• The task
The required output is the complete data, repeated without alteration.

• Collected data
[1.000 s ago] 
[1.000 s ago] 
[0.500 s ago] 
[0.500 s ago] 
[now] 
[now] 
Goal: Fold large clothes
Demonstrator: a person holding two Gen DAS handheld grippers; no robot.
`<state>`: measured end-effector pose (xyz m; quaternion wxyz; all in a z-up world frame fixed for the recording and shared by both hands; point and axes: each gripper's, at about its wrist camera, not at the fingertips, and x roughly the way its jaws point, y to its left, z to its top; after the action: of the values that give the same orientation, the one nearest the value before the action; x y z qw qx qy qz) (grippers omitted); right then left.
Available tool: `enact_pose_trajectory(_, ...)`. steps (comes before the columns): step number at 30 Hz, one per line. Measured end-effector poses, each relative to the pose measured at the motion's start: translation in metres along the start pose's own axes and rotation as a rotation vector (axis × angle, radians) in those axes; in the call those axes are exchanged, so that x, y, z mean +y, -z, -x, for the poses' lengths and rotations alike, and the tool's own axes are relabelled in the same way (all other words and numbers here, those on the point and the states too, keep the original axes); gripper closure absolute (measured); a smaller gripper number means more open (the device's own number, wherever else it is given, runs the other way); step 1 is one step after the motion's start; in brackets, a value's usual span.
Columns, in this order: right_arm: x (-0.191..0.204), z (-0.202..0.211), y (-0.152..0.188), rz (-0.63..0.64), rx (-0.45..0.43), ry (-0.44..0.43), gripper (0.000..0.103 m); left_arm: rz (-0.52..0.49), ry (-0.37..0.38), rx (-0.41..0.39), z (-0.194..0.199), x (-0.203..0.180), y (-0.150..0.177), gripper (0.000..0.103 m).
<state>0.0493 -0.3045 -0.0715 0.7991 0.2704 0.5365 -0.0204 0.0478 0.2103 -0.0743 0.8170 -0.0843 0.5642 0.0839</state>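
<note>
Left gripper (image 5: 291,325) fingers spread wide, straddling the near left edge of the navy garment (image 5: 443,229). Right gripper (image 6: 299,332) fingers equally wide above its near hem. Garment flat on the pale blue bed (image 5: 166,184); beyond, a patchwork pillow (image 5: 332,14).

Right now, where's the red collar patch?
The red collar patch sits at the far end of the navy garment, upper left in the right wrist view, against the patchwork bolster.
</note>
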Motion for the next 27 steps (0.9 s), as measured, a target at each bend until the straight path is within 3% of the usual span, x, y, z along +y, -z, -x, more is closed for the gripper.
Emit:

• Task output
[1.000 s ago] 
[1.000 s ago] 
[0.500 s ago] 
[0.500 s ago] 
[now] 
[now] 
Goal: Fold large clothes
Demonstrator: a person holding two Gen DAS handheld grippers; no robot.
`<state>`: measured end-effector pose (xyz m; quaternion wxyz; all in a z-up world frame fixed for the recording and shared by both hands; point and axes: each gripper's, at about its wrist camera, not at the fingertips, and x roughly the way its jaws point, y to its left, z to its top; after the action: of the values that give the same orientation, the one nearest the value before the action; x y z qw qx qy qz) (grippers omitted); right then left.
Available tool: `enact_pose_trajectory(_, ...)`. steps (comes before the columns): step number at 30 Hz, one per line. Measured end-effector poses, each relative to the pose measured at the motion's start: translation in metres along the start pose's own axes and rotation as a rotation vector (axis × angle, radians) in those axes; in the call those axes are exchanged, so that x, y, z mean +y, -z, -x, for the poses' lengths and rotations alike, and the tool's own axes are relabelled in the same way (all other words and numbers here, those on the point and the states too, keep the original axes); gripper closure absolute (measured); a smaller gripper number means more open (the device's own number, wherever else it is given, runs the other way); step 1 is one step after the motion's start; in brackets, a value's usual span.
Columns, in this order: right_arm: x (-0.191..0.204), z (-0.202..0.211), y (-0.152..0.188), rz (-0.63..0.64), rx (-0.45..0.43), ry (-0.44..0.43), gripper (0.000..0.103 m); left_arm: rz (-0.52..0.49), ry (-0.37..0.38), rx (-0.41..0.39), z (-0.194..0.199), x (-0.203..0.180), y (-0.150..0.177), gripper (0.000..0.103 m).
<state>0.0493 -0.3045 -0.0715 0.7991 0.2704 0.5365 -0.0204 0.0478 0.2103 -0.0743 0.8170 -0.0843 0.5642 0.0839</state>
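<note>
Left gripper (image 5: 291,325) fingers spread wide, straddling the near left edge of the navy garment (image 5: 443,229). Right gripper (image 6: 299,332) fingers equally wide above its near hem. Garment flat on the pale blue bed (image 5: 166,184); beyond, a patchwork pillow (image 5: 332,14).

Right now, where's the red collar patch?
The red collar patch sits at the far end of the navy garment, upper left in the right wrist view, against the patchwork bolster.
</note>
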Motion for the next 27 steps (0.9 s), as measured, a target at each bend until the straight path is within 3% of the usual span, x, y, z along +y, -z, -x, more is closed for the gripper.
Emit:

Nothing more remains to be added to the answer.